[Task brief] This exercise asks for a copy of each line in the records below with the word "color" in it.

(Records from a dataset)

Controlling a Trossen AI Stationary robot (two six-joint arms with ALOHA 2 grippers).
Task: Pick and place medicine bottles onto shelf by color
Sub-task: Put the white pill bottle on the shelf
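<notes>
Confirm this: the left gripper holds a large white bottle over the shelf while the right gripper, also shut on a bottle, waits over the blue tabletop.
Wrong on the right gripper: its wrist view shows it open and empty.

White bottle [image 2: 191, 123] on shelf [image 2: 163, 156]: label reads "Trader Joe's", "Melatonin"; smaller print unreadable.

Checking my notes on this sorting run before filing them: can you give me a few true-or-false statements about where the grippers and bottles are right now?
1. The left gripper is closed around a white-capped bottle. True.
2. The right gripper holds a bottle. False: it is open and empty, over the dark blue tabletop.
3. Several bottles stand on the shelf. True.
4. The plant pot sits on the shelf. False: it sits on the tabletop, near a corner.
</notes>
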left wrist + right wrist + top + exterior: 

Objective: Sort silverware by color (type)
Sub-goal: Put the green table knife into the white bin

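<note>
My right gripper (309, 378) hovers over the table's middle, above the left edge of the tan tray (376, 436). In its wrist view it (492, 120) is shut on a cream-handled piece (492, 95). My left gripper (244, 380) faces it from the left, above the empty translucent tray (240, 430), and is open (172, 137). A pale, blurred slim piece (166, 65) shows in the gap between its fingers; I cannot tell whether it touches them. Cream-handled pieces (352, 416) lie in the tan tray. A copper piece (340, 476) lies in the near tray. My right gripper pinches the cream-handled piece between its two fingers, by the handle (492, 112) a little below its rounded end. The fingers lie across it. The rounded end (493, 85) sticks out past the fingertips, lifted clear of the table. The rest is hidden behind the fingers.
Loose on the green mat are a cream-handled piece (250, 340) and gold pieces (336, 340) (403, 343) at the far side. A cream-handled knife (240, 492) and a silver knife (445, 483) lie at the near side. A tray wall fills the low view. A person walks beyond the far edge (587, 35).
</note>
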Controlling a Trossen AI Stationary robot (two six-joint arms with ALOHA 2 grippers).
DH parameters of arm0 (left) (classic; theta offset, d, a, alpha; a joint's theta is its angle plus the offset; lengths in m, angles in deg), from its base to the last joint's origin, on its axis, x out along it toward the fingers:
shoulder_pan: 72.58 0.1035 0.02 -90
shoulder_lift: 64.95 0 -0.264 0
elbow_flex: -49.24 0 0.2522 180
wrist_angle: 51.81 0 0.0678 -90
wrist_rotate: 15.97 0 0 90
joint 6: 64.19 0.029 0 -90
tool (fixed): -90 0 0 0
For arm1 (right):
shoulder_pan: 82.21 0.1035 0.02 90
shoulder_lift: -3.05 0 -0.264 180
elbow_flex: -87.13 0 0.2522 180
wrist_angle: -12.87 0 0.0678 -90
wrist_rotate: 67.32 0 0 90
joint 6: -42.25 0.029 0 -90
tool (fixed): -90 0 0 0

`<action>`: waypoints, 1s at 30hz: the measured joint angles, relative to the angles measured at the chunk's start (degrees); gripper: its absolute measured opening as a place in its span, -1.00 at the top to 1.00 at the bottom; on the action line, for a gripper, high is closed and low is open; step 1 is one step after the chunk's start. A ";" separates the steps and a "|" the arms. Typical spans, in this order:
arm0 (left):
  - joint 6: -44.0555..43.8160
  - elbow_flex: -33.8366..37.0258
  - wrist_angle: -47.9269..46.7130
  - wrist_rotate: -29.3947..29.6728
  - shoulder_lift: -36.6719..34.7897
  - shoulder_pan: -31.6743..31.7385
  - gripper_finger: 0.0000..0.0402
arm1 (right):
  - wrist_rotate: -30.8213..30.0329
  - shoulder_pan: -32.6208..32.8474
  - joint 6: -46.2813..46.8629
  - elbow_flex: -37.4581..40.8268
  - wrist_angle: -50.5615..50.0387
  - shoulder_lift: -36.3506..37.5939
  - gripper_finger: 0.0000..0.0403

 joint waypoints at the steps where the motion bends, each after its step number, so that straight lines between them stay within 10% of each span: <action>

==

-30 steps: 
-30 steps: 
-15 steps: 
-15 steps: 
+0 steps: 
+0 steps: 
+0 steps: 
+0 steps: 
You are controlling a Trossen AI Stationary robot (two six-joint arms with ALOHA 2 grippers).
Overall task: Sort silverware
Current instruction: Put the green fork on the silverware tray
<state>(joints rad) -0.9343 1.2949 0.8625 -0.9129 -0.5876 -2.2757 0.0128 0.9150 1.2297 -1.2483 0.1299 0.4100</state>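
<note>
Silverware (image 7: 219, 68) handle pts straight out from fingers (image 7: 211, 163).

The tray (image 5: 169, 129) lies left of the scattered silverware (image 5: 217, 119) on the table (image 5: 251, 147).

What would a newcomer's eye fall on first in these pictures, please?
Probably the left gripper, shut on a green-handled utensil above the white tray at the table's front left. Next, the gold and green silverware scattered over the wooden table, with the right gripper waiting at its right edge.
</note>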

[Exercise solution]
Task: Pick and place medicine bottles onto shelf by color
Objective: Sort silverware by color (type)

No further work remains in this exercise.